The fact is, we know relatively little when it comes to those invisible, intangible energies that pass between humans. Beyond the chemical reactions triggered by pheromones that make us want to lunge into the (preferably naked) laps of virtual strangers, we can also “sense” other things, like when someone’s in a bad mood or even lying. And I reckon as we continue down the evolutionary road, we’ll be able to sense quite a bit more as well.
Talking about “energy” and certainly the ability to “sense” somebody else’s, is anyone’s reason for mocking new age crystal hugging hippies; but isn’t assuming this material world we’ve built ourselves into is all that exists, also a little hokey? It certainly tastes a little faux gras to me.
Of course there’s more to life, more to existence, and much more than what meets the eye. Ms. Doll’s selection of a faux gras spread illustrates an important point in favor of love as an ingredient: we’re evolving to a spot where it doesn’t take much effort to realize that foie gras is one of the most inherently cruel and unnecessary excuses for a food product on the planet. (For the unaware: the curious and intelligent birds are force-fed fatty grains through a steel pipe stuck down their throats so that their livers swell up and—voila!—duck liver pate for your dinner party guests.)
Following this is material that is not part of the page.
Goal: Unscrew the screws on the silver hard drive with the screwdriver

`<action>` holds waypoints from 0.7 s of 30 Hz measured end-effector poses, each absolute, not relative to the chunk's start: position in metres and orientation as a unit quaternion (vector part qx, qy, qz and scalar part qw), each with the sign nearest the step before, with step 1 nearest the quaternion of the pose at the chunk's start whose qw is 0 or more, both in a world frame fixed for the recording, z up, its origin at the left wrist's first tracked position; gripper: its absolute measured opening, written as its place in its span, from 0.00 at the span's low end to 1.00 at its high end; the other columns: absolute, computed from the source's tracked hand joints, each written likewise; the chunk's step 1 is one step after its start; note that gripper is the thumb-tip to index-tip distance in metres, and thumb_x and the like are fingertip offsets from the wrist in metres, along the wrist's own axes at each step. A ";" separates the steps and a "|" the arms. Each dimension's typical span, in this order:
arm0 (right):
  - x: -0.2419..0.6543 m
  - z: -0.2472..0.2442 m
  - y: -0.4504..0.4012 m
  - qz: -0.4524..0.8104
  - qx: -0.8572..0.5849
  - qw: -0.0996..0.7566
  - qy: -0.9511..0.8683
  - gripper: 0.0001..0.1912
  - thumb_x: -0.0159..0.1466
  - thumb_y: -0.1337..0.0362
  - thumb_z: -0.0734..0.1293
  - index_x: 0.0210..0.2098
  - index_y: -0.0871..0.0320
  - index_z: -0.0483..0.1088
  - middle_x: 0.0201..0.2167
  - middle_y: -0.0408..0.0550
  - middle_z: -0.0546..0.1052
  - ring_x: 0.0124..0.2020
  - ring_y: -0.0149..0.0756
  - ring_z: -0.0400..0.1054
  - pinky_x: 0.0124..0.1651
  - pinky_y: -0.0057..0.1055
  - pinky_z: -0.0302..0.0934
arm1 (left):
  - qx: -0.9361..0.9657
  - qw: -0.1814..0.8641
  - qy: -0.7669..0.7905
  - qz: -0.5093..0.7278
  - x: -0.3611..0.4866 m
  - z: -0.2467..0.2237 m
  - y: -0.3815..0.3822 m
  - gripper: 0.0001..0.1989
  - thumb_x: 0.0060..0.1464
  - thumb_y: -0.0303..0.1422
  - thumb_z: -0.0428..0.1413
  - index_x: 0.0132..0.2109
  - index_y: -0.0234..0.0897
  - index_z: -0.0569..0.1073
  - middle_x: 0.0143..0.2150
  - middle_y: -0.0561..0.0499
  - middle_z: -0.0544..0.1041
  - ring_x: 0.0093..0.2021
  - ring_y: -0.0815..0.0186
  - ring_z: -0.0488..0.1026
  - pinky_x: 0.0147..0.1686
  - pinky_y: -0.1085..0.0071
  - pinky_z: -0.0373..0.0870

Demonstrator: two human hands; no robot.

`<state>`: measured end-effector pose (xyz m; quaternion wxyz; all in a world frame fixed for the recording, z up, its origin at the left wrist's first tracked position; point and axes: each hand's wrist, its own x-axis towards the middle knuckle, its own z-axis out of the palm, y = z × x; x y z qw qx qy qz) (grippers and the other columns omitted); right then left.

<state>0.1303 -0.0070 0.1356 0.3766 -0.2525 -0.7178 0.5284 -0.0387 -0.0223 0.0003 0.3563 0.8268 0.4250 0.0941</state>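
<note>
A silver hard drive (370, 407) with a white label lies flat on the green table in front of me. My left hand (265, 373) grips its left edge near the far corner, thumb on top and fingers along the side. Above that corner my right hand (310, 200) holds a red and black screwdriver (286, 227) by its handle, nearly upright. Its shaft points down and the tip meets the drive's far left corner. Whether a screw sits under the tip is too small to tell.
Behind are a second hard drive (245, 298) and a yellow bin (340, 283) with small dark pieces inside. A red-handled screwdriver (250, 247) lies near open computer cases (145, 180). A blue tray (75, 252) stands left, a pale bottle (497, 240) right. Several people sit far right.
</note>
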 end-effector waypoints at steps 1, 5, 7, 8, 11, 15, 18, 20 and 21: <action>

If more and more people are beginning to become aware of the reasons why we should move away from diets that not only harm our bodies, but also harm the environment and other animals, then why can’t we also appreciate the addition of “love” to a product even if we don’t think we can actually taste it? Isn’t that changing our relationship with food, even if we’re not quite sure how yet? Perhaps the one really important ingredient missing for many of us is not so much love, but a little bit more imagination.